Amortized posterior inference on Gaussian example

Note, you find the original version of this notebook at https://github.com/mackelab/sbi/blob/main/tutorials/01_gaussian_amortized.ipynb in the sbi repository.

In this tutorial, we will demonstrate how sbi can infer an amortized posterior for a simple toy model with a uniform prior and Gaussian likelihood.

import torch
import numpy as np

from sbi import utils as utils
from sbi import analysis as analysis
from sbi.inference.base import infer

Defining prior, simulator, and running inference

Say we have 3-dimensional parameter space, and the prior is uniformly distributed between -2 and 2 in each dimension, i.e. \(x\in [-2,2], y\in [-2,2], z \in [-2,2]\).

num_dim = 3
prior = utils.BoxUniform(low=-2*torch.ones(num_dim), high=2*torch.ones(num_dim))

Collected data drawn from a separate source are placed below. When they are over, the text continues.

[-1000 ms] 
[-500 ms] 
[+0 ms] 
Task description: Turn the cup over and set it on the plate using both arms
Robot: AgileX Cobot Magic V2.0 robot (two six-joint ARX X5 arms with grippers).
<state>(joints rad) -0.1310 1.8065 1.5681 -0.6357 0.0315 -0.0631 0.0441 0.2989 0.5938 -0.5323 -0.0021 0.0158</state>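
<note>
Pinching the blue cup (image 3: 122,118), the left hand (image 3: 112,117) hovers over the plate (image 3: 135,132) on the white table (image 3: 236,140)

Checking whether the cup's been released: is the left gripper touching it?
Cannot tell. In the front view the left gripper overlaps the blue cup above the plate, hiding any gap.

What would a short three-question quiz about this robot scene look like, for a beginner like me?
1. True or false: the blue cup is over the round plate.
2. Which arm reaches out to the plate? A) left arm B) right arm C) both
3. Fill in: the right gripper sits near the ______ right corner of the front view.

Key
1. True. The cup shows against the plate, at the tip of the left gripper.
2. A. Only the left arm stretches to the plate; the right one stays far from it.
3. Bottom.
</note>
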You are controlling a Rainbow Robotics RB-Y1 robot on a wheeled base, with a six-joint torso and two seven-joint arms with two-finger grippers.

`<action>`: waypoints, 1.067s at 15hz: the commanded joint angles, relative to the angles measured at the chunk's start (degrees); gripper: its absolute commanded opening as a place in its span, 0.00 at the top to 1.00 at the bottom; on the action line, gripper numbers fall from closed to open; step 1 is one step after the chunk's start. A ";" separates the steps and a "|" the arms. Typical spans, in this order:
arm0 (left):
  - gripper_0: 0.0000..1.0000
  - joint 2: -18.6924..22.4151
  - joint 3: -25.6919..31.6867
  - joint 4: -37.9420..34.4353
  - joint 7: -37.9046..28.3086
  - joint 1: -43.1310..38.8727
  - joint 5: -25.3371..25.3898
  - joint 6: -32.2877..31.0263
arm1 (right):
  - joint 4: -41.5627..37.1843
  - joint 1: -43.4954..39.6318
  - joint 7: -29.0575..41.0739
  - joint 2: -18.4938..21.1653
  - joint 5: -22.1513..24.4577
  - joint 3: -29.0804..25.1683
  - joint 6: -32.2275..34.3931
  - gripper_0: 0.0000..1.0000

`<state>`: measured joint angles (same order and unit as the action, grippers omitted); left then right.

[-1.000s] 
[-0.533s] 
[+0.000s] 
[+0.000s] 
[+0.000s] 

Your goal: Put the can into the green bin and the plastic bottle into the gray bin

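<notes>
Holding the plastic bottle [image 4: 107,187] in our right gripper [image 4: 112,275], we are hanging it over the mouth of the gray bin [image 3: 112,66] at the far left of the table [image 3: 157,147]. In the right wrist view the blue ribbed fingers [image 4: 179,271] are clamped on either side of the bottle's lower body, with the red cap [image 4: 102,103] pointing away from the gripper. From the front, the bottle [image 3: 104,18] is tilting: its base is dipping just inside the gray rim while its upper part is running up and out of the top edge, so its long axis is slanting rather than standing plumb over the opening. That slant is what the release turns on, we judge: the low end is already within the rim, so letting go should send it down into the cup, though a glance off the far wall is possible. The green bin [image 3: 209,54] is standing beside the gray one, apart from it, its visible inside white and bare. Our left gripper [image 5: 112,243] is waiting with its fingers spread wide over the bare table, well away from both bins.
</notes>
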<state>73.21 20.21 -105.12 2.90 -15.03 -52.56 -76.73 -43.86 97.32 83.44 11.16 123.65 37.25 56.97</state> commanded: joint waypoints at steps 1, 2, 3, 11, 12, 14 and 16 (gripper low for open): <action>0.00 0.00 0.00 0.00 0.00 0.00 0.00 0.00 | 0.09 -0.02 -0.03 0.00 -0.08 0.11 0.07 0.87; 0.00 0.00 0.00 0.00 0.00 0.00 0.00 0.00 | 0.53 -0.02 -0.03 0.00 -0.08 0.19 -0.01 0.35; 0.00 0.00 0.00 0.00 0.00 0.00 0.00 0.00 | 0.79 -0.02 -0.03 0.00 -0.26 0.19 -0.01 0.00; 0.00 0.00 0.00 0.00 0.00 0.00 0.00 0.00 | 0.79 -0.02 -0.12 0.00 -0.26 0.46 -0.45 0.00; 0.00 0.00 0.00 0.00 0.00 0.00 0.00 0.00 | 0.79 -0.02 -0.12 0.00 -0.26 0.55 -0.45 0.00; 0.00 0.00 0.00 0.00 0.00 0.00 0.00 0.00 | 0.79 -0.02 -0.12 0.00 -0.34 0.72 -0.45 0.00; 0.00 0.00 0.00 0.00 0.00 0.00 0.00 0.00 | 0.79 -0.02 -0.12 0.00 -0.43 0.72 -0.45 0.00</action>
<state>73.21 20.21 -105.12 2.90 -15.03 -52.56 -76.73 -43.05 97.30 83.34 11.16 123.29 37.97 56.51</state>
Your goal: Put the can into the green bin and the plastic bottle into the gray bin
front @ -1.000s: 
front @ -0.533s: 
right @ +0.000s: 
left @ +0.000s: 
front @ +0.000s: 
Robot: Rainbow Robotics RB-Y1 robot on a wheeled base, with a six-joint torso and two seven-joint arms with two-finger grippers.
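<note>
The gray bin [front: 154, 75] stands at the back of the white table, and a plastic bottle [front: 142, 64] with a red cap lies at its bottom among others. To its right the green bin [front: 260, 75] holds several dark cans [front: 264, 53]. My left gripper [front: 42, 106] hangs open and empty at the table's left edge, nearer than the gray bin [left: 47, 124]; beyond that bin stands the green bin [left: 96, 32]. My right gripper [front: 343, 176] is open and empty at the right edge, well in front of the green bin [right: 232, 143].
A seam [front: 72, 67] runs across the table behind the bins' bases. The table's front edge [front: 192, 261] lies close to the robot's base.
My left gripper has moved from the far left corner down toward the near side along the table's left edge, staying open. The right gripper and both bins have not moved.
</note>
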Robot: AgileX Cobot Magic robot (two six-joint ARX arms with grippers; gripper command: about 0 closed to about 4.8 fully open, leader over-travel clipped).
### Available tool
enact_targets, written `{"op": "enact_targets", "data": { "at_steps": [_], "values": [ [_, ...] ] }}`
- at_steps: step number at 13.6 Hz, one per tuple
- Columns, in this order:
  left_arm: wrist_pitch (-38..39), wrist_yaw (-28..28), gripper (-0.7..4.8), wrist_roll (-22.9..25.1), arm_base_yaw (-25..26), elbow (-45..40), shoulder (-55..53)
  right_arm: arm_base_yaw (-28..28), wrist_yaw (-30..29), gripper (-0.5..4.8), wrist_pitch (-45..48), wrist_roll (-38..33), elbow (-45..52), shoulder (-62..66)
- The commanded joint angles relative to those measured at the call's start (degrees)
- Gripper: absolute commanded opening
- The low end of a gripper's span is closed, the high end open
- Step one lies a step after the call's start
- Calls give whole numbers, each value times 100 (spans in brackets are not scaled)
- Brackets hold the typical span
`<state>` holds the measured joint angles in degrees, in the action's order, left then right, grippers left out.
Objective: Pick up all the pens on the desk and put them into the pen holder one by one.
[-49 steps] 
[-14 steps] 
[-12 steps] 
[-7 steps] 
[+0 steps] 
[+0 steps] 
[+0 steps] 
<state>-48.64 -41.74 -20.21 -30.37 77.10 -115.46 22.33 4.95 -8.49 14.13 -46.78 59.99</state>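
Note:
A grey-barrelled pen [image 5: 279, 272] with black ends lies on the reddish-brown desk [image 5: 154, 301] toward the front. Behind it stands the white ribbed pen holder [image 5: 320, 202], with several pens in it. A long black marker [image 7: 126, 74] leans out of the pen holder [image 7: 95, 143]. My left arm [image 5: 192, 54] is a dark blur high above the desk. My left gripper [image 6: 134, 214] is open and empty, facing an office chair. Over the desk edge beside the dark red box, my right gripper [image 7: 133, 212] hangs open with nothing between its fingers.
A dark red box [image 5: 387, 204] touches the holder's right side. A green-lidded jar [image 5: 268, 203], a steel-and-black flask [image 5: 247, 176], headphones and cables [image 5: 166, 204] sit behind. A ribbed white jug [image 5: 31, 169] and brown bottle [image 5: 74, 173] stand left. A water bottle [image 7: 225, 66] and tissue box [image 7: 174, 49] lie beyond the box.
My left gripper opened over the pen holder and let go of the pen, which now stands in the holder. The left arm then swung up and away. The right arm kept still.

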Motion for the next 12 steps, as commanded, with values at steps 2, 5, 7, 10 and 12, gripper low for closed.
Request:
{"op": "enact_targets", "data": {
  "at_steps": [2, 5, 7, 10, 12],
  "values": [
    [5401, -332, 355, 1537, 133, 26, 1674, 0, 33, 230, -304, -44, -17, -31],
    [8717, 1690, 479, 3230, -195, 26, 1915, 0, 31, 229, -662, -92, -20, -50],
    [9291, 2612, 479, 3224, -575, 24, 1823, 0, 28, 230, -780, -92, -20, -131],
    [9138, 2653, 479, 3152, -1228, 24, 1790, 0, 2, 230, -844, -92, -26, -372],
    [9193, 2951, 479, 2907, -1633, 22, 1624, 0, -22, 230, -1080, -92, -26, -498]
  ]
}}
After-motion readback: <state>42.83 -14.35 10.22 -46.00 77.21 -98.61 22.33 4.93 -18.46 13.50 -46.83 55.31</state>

Our simulator takes the input parameters, adds 1.0 in each dimension, and then adds some Gaussian noise:

def linear_gaussian(theta):
    return theta + 1.0 + torch.randn_like(theta) * 0.1

We can then run inference:

posterior = infer(linear_gaussian, prior, 'SNPE', num_simulations=1000)
HBox(children=(FloatProgress(value=0.0, description='Running 1000 simulations.', max=1000.0, style=ProgressSty…



Neural network successfully converged after 150 epochs.

Amortized inference

Note that we have not yet provided an observation to the inference procedure. In fact, we can evaluate the posterior for different observations without having to re-run inference. This is called amortization. An amortized posterior is one that is not focused on any particular observation. Naturally, if the diversity of observations is large, any of the inference methods will need to run a sufficient number of simulations for the resulting posterior to perform well across these diverse observations.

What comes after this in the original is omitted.